21 Temmuz 2012 Cumartesi

HANUT HÜKÜMLERİ

585- Ölüyü yıkadıktan sonra belirli yerlerine hanut konulması farzdır; yani [secde yerleri olan] alnına, ellerinin içine, dizlere, ayak başparmaklarının ucuna, kâfur konulmalıdır. Burnunun ucuna da kâfur sürmek müstehaptır. Kâfurun taze ve ezilmiş olması gerekir. Eski olduğundan dolayı kokusunu yitirmiş olursa, yeterli olmaz.
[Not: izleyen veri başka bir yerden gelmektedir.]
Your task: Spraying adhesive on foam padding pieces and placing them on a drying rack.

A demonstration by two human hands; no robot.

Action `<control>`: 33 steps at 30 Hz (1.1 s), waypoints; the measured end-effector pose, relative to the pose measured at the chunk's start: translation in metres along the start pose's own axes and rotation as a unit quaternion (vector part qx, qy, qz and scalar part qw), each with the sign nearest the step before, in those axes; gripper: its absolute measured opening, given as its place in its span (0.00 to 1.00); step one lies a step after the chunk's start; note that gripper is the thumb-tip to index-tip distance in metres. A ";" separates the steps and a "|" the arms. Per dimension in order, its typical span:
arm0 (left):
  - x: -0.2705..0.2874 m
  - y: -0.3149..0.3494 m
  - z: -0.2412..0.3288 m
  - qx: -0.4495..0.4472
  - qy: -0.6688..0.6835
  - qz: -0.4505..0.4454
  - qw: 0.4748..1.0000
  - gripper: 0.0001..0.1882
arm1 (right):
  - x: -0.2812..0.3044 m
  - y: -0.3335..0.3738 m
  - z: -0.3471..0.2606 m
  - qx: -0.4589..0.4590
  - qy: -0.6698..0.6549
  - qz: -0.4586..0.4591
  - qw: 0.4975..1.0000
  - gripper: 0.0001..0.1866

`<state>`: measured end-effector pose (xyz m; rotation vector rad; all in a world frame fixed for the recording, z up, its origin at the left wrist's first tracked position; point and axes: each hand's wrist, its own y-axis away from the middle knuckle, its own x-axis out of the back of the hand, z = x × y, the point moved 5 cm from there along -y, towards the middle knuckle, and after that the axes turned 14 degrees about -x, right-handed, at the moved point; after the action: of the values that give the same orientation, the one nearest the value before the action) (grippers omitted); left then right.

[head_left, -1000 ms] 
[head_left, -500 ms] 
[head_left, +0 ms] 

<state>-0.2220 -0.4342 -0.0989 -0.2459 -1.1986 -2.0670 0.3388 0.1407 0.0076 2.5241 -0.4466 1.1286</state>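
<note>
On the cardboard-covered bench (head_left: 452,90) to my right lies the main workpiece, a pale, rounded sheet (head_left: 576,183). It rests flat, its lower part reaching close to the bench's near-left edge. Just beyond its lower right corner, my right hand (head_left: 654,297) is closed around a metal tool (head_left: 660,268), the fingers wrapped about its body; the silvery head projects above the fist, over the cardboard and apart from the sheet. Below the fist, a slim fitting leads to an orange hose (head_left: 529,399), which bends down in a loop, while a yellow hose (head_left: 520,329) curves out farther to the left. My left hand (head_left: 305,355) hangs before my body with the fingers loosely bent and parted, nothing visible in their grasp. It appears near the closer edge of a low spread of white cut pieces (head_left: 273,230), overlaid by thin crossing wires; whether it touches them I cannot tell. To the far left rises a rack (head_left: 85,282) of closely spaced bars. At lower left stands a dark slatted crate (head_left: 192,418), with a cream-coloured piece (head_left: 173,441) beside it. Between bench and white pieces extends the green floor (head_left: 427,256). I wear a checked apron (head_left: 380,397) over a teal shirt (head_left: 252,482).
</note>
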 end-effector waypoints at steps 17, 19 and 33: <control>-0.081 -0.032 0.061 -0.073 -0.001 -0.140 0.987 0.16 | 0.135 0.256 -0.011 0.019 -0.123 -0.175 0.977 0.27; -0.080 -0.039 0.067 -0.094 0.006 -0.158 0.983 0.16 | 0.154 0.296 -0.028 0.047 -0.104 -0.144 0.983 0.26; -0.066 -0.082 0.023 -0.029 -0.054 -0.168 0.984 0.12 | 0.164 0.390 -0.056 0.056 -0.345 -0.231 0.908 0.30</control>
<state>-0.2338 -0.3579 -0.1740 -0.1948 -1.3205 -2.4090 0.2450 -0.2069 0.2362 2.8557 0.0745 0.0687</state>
586- Kâfurun secde yerlerinin sırasına göre konulması gerekmez. Ancak önce alına konulması müstehaptır.
587- Ölüye, kefenlemeden önce hanut konulması daha iyidir. Ancak kefenlerken veya ondan sonra yapılmasının herhangi bir sakıncası yoktur.
588- Hac için ihrama giren kimse, Safa ile Merve arasında sa'y etmeyi (=yürümeyi) tamamlamadan önce ölürse, ona hanut koymak caiz değildir. Yine, umre için ihrama giren kimseye, taksir etmeden (=saçlarını kısaltmadan) önce ölürse, hanut konulmaz.
589- Kocası ölen ve iddeti bitmemiş olan bir kadının, her ne kadar güzel koku kullanması haram ise de, öldüğü takdirde ona hanut konulması farzdır.
590- Ölüyü amber, misk, ud ve diğer ıtırlarla tütsülemek veya hanut için bunlarla kâfuru karıştırmak mekruhtur.
591- Kâfuru, Şehitlerin Efendisi Hz. İmam Hüseyin'in (Allah'ın selâmı ona olsun) türbetiyle karıştırmak, müste-haptır. Ama bu tür kâfurun saygısızlık sayılacak yerlere değdirilmemesi gerekir ve yine türbetin, karıştırıldığı takdirde "bu kâfur değildir" denecek kadar fazla olmaması gerekir.
592- Eğer kâfur, gusül ve hanuta yetecek ölçüde olmazsa, farz ihtiyat gereği, gusüle öncelik verilmelidir. Eğer yedi uzva yetecek kadar olmazsa, farz ihtiyat gereği önce alına konulmalıdır.
593- İki tane yaş ve taze ağaç dalını cenazeyle beraber kabre koymak müstehaptır.